En outre, s'il résulte des éléments du dossier que la société Alumino Rates a indiqué que la société DCRB restait débitrice de la somme de 11 777,75 euros dans le cadre de l'achat des matériaux nécessaires à la réalisation des travaux, force est de constater que cette somme a été réglée, aucune déclaration de créances n'ayant été réalisée à ce titre par la société Alumino Rates dans le cadre de la procédure collective de la société DCRB.
Enfin, la seule existence d'impayés, ayant conduit à l'ouverture d'une procédure de redressement judiciaire puis de liquidation judiciaire au profit de la société DCRB ne suffit pas à caractériser l'existence de fautes de gestion de M. [F] détachables de ses fonctions alors qu'il n'est pas contesté qu'il a déclaré la cessation des paiements de la société DCRB sans retard.
Ainsi, c'est à juste titre que le tribunal a retenu que M. et Mme [H] ne démontraient pas que les sommes versées à la société DCRB au titre du règlement des travaux réalisés auraient été utilisées à des fins personnelles ni à l'encontre de l'intérêt social de l'entreprise.
En conséquence, il y a lieu de rejeter l'ensemble des demandes indemnitaires formulées par M. et Mme [H] à l'encontre de M. [F] [U] et de M. [F], le jugement entrepris étant confirmé de ce chef.
Sur les frais du procès
Le sens de l'arrêt conduit à confirmer le jugement sur la condamnation aux dépens et sur celle au titre de l'article 700 du code de procédure civile.
En cause d'appel, M. et Mme [H], parties succombantes, seront condamnés aux dépens et à payer aux intimés la somme globale de 3 000 euros, au titre des frais irrépétibles.

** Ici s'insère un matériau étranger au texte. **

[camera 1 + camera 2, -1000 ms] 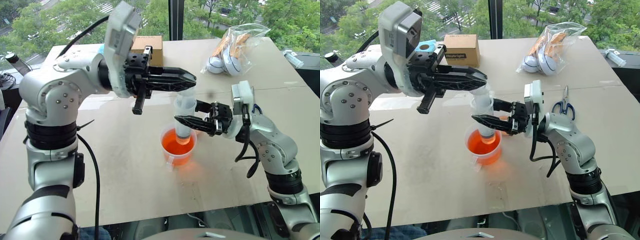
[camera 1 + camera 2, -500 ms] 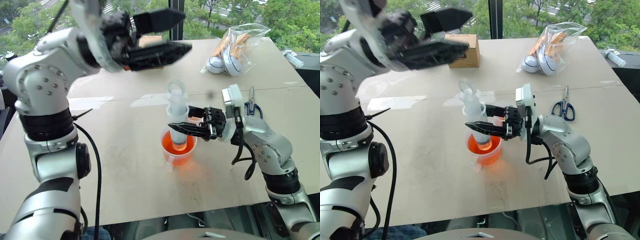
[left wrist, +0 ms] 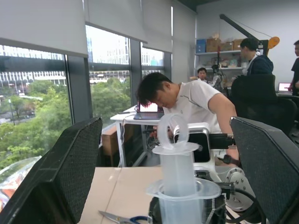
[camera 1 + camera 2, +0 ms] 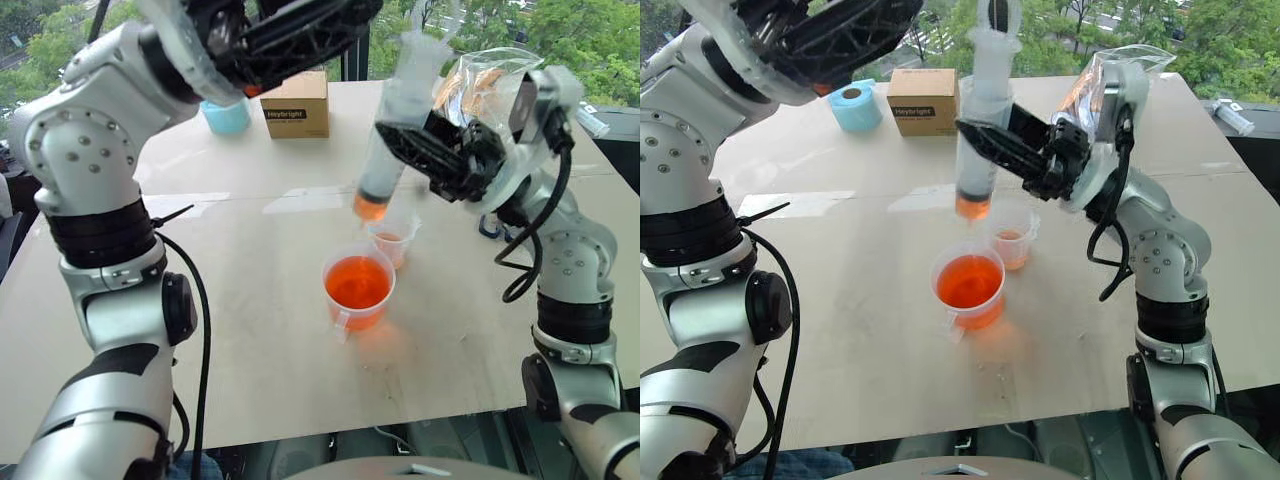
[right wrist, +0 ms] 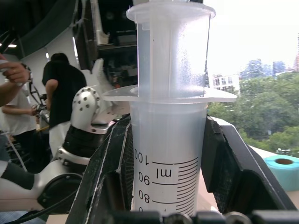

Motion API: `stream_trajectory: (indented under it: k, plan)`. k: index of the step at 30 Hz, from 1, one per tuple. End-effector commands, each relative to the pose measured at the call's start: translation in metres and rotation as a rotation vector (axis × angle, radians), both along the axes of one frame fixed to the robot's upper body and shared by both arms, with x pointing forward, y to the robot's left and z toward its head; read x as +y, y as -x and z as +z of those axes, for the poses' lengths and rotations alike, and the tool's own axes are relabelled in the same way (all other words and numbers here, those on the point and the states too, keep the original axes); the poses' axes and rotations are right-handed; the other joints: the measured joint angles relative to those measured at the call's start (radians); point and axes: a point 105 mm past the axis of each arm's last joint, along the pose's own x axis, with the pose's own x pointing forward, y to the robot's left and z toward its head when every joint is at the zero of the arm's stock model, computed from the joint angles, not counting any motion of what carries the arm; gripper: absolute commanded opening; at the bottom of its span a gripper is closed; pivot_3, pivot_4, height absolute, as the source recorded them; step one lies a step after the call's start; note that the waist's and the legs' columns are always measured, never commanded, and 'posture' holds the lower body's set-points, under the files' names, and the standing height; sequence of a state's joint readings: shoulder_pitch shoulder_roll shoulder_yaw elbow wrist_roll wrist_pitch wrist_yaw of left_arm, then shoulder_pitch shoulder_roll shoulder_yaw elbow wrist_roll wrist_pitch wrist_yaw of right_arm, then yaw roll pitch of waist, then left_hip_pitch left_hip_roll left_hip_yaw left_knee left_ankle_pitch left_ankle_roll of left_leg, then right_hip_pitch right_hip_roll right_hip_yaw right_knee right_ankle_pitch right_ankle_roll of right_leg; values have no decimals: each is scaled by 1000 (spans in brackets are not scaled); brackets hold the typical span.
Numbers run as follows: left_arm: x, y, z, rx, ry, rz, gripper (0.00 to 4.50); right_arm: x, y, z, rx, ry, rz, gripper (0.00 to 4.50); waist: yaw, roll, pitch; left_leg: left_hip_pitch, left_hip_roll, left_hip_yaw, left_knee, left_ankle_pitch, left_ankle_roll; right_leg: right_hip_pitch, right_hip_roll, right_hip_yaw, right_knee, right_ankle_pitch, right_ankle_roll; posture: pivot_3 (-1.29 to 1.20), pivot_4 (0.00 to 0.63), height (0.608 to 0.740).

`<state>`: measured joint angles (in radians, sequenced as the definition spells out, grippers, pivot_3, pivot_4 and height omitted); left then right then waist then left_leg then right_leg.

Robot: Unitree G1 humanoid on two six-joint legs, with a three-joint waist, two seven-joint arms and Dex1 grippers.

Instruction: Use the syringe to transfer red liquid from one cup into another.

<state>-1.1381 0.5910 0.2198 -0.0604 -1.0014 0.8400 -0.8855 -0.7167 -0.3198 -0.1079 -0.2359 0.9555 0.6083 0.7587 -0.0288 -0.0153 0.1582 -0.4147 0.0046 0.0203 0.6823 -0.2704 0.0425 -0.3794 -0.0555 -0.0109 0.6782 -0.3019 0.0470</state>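
**Syringe is up out of the handled cup, left gripper has let go**

So compared to a second ago, your right gripper (image 4: 985, 150) has hauled the syringe (image 4: 978, 140) clear of the wide handled cup (image 4: 968, 290). Back then the tip was sitting down in the red liquid (image 4: 968, 281); now the syringe hangs in the upper middle of the head views, tilted a bit, with an orange-red slug of liquid at its lower end. Its tip sits just above and between the two cups, touching neither. The right fingers are clamped tight on the barrel, and you can see that up close in the right wrist view, black pads on both sides of the printed scale.

Your left gripper (image 4: 300, 30) was pinched at the plunger top a second ago. Now it's spread wide and has gone up to the top left of the frame, well apart from the syringe. The left wrist view shows both fingers (image 3: 70, 172) far apart with the plunger ring between them, untouched.

The handled cup stays at frame center on the table (image 4: 840, 330), still holding plenty of liquid. The smaller cup (image 4: 1011, 237) is just beside it, up and right, only faintly orange at the base.
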Motion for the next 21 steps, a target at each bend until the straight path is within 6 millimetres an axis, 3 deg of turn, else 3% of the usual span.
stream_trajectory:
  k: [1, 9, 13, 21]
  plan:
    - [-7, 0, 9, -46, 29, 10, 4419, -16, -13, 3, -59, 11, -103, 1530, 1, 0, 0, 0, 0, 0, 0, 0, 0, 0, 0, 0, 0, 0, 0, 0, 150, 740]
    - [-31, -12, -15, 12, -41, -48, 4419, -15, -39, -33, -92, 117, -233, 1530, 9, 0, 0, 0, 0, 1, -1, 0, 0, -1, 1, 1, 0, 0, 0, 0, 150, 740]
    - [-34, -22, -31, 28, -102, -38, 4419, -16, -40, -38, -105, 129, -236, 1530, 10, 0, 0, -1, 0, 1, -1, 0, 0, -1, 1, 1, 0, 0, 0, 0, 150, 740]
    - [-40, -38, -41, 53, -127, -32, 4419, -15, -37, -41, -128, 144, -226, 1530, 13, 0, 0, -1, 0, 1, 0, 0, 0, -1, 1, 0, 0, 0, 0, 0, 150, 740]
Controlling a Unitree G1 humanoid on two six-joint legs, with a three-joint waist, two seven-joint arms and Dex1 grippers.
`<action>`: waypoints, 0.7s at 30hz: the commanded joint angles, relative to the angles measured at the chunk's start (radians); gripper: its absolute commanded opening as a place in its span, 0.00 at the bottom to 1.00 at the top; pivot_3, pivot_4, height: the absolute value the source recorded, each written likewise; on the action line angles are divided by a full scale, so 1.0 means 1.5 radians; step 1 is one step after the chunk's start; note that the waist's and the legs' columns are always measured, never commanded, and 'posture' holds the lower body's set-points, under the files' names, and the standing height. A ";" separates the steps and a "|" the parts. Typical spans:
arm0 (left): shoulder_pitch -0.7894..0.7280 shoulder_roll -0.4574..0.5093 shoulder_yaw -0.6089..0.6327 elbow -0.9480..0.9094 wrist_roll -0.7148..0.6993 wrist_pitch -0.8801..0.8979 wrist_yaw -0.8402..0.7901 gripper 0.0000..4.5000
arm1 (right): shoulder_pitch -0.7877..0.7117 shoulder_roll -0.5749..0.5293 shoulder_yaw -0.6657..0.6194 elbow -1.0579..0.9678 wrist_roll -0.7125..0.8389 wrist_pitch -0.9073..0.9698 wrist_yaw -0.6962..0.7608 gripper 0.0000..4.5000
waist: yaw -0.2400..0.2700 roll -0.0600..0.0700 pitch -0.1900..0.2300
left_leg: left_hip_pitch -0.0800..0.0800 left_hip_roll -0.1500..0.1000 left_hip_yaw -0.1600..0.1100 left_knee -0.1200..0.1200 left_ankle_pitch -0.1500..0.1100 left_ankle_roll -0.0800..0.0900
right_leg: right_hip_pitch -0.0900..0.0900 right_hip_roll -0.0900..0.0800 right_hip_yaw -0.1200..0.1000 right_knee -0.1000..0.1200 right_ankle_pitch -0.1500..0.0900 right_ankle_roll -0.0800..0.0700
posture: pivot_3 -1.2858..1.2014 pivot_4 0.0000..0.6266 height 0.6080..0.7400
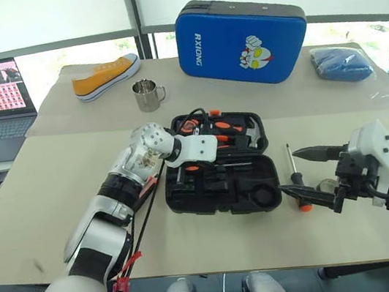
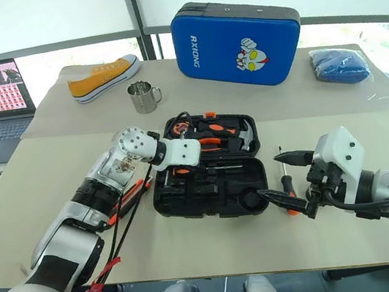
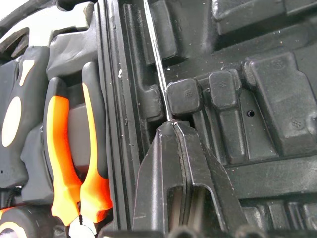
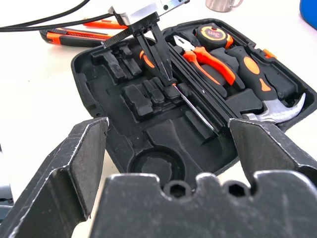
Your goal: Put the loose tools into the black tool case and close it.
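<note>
Black moulded tool case (image 1: 218, 179) open, tool slots showing.

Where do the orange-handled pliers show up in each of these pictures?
Left eye: pliers in the case's far half.
Right eye: same place.
Left wrist: orange handles beside the hinge.
Right wrist: beyond the left claw, pliers.
Shared landmark: black tool case.

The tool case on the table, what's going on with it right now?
The black tool case lies open. The left gripper is shut on a screwdriver, setting it into a slot near the hinge. The right gripper hangs open and empty beside the case, over another screwdriver lying on the table. A utility knife also lies loose, on the case's other side.
</note>
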 commanded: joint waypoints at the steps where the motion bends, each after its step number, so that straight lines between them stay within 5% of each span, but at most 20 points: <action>1: 0.003 0.023 0.076 -0.064 -0.093 0.110 -0.052 0.06 | 0.018 0.013 -0.031 -0.014 -0.013 -0.006 -0.023 1.00 | -0.005 0.000 0.000 | -0.001 0.000 0.000 0.000 0.000 0.000 | -0.001 0.000 0.000 0.000 0.000 0.000 | 0.52 0.24 0.99; 8: 0.065 0.156 0.264 -0.407 -0.448 0.519 -0.191 0.54 | 0.214 0.095 -0.215 -0.077 0.005 0.036 -0.059 1.00 | -0.012 0.001 0.000 | -0.006 0.002 -0.001 -0.001 0.000 0.000 | -0.007 0.002 0.000 0.003 0.000 -0.001 | 0.52 0.24 0.99; 14: 0.114 0.252 0.305 -0.539 -0.585 0.650 -0.213 0.96 | 0.418 0.197 -0.333 -0.140 0.014 0.039 -0.049 1.00 | -0.007 0.002 0.000 | -0.001 0.002 -0.002 -0.001 0.000 0.000 | -0.001 0.002 0.000 -0.001 -0.001 0.000 | 0.52 0.24 0.99; 21: 0.130 0.260 0.262 -0.577 -0.594 0.607 -0.205 0.99 | 0.383 0.215 -0.262 -0.169 0.038 0.065 -0.150 1.00 | -0.015 0.002 0.000 | 0.002 0.003 0.000 -0.002 0.000 -0.001 | 0.000 0.003 0.002 0.000 -0.001 -0.002 | 0.52 0.24 0.99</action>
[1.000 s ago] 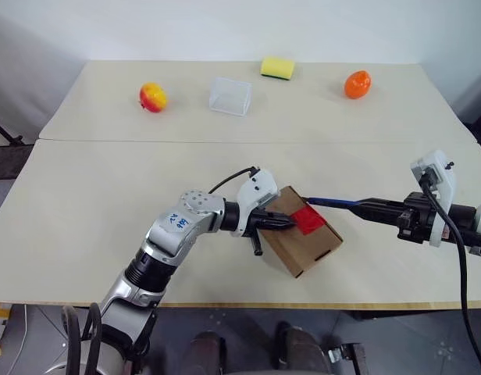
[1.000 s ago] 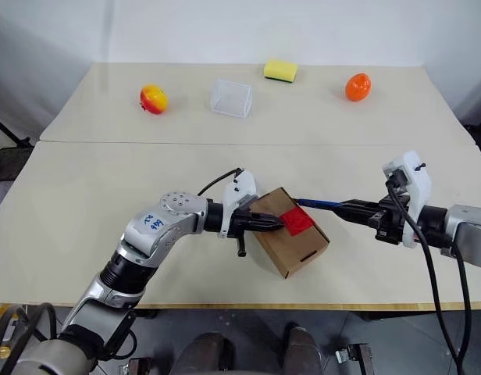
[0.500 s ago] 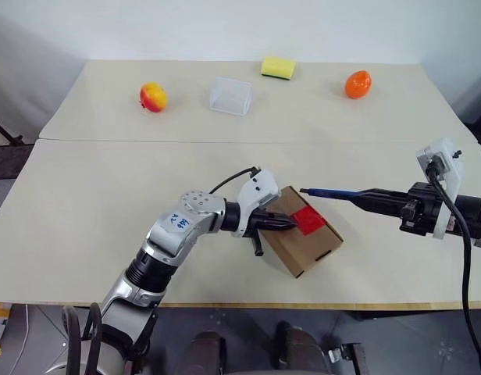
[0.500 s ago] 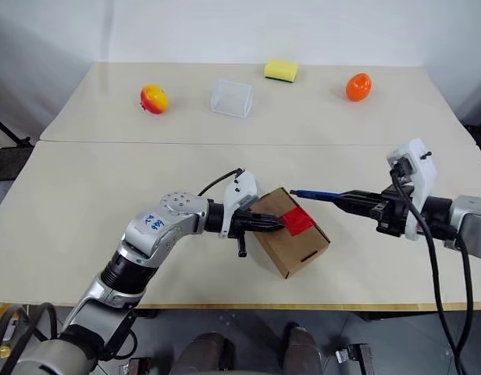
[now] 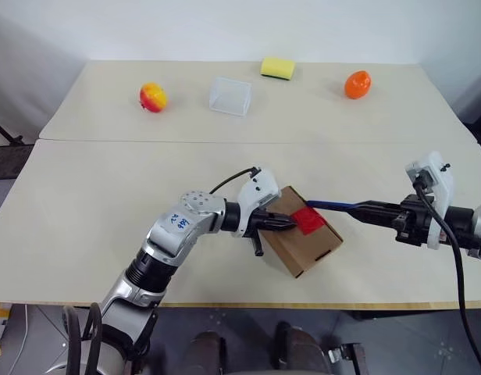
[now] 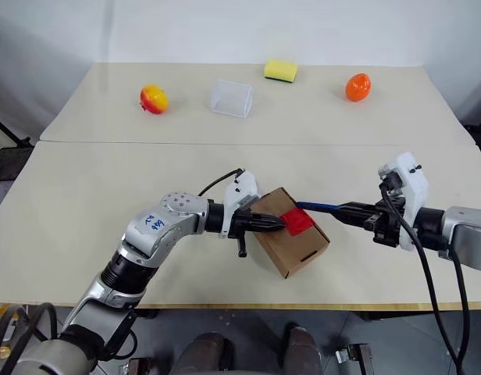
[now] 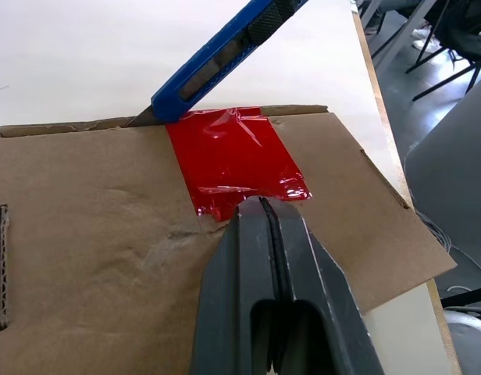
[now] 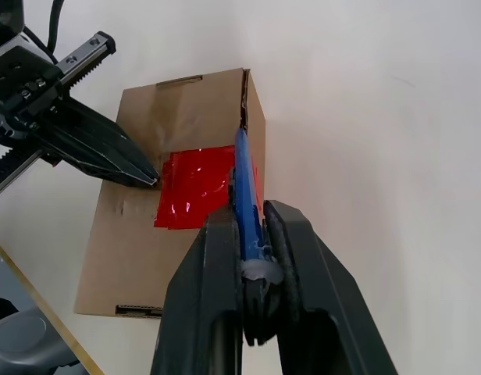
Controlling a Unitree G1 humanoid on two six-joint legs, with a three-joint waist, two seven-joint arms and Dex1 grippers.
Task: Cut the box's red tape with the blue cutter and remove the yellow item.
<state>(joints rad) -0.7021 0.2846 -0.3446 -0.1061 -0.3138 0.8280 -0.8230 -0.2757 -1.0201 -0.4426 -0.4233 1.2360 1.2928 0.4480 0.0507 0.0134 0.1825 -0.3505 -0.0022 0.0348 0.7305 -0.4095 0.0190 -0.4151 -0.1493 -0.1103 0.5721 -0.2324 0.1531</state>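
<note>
The brown box point(image 5: 309, 244) lies near the table's front edge, with the red tape point(image 5: 307, 219) across its top. My left gripper point(image 7: 261, 205) is shut, and its tips press on the box top at the tape's edge. My right gripper point(image 8: 252, 217) is shut on the blue cutter point(image 8: 244, 178) and reaches in from the right. The cutter's point(image 7: 217, 58) blade tip sits at the box's top edge, right beside the red tape point(image 7: 233, 160). The yellow item is hidden.
At the back of the table stand a red-yellow fruit point(image 5: 153, 97), a clear plastic container point(image 5: 230, 95), a yellow sponge point(image 5: 278, 68) and an orange fruit point(image 5: 357, 84). The table's front edge point(image 5: 248, 303) runs just below the box.
Half a second ago the right gripper held the cutter a little higher and farther right, off the box. Its tip is now back at the box's edge by the tape. The left arm stayed still.
</note>
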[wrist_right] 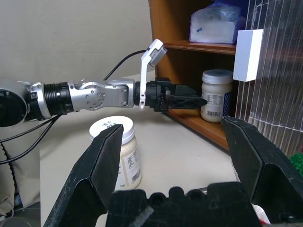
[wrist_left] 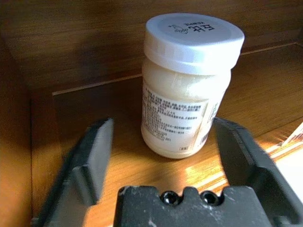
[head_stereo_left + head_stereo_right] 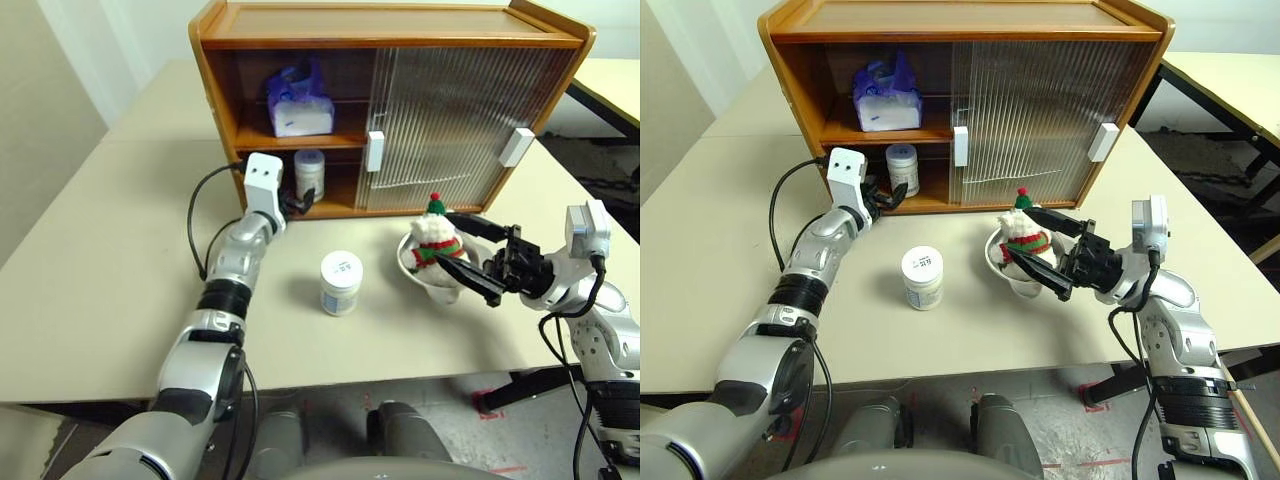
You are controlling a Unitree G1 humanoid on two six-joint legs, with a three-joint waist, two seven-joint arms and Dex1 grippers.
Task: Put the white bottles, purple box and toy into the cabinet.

Le bénéfice des dispositions de l'article 699 du code de procédure civile sera accordé aux avocats en ayant fait la demande et pouvant y prétendre.
PAR CES MOTIFS
La cour,
Confirme le jugement en ses dispositions soumises à la cour,
Y ajoutant,
Condamne M. et Mme [H] aux dépens d'appel ;
Admet les avocats qui en ont fait la demande et peuvent y prétendre au bénéfice des dispositions de l'article 699 du code de procédure civile ;
En application de l'article 700 du code de procédure civile, rejette la demande de M. et Mme [H] et les condamne à payer à M. [F] [U] et M. [F] la somme globale de 3 000 euros au titre des frais irrépétibles.